The real problem with our own chamber of mines and their advisers is, of course, simple; their fear is about property rights.

Property rights are the cornerstone of all democracies. No man should work to accumulate and own assets only to wake up one morning rounded up and chased out of his own home for illegitimate reasons. Property rights are guaranteed here in South Africa as they are in any maturing democracy.

For reasons which can only be explained by the criminal mentality of colonialism and Apartheid, we have companies who translate exploring, discovery and extraction of natural resources they did not create as complete and exclusive ownership of those natural resources. There can be no law that protects ownership of resources you did not make. Houses and cars and those sort of resources people build and make are legally entitled and guaranteed to them by law.

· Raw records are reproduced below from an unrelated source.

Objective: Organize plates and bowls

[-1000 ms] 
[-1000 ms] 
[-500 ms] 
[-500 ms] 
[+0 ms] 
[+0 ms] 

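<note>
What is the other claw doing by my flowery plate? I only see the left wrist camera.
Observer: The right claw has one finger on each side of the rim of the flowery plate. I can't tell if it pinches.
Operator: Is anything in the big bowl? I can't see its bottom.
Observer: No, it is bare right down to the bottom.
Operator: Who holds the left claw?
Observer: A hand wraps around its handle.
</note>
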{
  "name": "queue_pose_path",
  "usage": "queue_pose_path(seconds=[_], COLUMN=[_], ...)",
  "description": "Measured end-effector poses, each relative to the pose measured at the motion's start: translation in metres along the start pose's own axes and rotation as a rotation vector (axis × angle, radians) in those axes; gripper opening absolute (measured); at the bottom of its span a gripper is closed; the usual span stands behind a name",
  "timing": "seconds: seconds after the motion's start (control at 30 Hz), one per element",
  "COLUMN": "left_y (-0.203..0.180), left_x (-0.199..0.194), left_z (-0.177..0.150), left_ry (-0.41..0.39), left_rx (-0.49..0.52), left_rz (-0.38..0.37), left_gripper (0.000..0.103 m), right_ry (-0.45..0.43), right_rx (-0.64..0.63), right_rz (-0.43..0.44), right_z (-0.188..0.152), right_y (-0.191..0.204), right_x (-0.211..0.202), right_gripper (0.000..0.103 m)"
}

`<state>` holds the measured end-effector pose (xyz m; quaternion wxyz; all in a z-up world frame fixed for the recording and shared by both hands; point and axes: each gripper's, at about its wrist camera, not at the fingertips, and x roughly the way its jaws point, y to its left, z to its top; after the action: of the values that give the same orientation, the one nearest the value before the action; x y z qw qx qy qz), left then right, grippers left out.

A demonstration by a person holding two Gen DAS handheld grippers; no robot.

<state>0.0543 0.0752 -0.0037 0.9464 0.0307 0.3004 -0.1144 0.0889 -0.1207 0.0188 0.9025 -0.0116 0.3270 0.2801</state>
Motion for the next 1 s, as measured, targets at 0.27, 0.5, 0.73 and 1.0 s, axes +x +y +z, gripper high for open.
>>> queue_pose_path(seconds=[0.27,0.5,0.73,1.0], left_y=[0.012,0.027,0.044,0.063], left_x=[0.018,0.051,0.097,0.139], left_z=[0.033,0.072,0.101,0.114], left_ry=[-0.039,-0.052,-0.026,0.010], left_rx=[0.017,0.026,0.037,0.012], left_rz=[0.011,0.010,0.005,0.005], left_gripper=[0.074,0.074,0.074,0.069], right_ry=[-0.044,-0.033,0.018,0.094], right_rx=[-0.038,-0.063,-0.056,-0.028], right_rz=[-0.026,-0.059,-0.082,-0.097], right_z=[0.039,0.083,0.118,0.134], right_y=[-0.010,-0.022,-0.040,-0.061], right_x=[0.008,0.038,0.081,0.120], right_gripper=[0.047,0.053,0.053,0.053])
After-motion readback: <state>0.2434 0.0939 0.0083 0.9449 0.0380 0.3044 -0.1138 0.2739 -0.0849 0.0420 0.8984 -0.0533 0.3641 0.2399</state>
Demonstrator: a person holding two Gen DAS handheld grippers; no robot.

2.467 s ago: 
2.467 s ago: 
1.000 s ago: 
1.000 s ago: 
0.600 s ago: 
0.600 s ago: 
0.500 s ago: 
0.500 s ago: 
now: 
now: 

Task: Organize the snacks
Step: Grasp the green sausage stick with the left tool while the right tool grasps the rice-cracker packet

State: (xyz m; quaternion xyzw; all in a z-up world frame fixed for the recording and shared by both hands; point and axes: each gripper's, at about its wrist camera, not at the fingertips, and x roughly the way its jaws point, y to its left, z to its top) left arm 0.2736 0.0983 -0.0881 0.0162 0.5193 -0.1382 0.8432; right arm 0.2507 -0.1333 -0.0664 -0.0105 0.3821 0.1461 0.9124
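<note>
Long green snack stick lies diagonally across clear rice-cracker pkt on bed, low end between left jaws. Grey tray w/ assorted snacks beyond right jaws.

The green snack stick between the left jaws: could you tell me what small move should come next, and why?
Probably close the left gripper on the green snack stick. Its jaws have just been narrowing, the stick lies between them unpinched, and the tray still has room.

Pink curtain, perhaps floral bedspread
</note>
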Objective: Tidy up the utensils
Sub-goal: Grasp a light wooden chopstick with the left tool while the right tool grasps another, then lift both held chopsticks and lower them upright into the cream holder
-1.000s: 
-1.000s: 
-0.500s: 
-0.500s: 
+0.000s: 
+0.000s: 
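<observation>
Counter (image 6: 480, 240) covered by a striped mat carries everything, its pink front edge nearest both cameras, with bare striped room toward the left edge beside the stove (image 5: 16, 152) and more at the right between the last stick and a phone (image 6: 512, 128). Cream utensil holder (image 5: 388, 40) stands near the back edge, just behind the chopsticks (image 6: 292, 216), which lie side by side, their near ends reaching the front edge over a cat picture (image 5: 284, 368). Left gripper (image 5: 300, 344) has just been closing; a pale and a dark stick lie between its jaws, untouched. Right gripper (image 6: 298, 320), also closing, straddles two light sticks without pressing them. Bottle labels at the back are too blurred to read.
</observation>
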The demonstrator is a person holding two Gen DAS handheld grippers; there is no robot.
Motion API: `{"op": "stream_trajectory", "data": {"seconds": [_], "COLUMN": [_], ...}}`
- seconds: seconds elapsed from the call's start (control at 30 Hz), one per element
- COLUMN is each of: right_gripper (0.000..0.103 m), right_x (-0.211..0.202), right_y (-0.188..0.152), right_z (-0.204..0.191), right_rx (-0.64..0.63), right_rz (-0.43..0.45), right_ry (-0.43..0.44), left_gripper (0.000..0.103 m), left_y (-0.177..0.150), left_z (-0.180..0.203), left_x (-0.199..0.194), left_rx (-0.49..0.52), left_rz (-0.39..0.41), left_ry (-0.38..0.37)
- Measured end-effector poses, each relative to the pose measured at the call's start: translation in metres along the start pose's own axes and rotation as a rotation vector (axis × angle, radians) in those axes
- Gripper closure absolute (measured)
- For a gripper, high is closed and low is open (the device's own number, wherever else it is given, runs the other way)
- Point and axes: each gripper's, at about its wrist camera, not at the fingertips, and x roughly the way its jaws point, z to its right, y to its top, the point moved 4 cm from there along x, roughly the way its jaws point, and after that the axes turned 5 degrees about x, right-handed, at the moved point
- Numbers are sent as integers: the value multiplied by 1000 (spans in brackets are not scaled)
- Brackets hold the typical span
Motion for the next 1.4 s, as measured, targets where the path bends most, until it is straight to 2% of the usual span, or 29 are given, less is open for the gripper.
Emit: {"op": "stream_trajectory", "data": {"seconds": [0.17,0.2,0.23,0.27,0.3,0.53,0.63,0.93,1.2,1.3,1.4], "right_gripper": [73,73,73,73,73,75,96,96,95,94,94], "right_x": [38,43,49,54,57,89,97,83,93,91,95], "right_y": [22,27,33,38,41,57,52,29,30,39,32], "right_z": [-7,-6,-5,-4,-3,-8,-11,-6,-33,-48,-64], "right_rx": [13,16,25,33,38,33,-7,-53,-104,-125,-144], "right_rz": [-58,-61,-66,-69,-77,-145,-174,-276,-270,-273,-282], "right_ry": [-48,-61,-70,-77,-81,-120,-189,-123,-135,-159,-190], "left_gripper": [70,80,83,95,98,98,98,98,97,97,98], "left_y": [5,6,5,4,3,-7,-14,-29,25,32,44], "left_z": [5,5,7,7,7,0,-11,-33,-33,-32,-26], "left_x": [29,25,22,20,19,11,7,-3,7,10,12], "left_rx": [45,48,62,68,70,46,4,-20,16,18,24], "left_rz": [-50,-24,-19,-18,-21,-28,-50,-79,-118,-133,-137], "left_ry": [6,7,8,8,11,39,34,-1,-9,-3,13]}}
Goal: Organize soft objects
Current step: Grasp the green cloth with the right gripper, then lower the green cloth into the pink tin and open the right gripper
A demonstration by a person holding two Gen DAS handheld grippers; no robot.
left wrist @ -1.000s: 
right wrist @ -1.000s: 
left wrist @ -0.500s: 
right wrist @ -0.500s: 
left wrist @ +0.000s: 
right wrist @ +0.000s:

The partnerships proposed by governments of all resource-rich countries is an acknowledgement that despite these resources being God-given, someone had to invest a lot of money in extracting them and building markets for their sale.

The demand for broad beneficiation of our natural resources cannot be in itself a condition to discourage foreign direct investments, especially because most investors know that all resource-rich countries are now implementing the same measures, with oil-rich countries having started a half a century ago.

As long as countries invest in infrastructure, communication and transport links, skills labour and competitive wage costs of labour, they should be able to continue attracting foreign direct investment. As long as we continue improving on these key pillars, we will retain sober investments that are interested in making profits and not exploitation.

For 23 years now, we have been bombarded with this song of political instability and risks and it’s got to stop.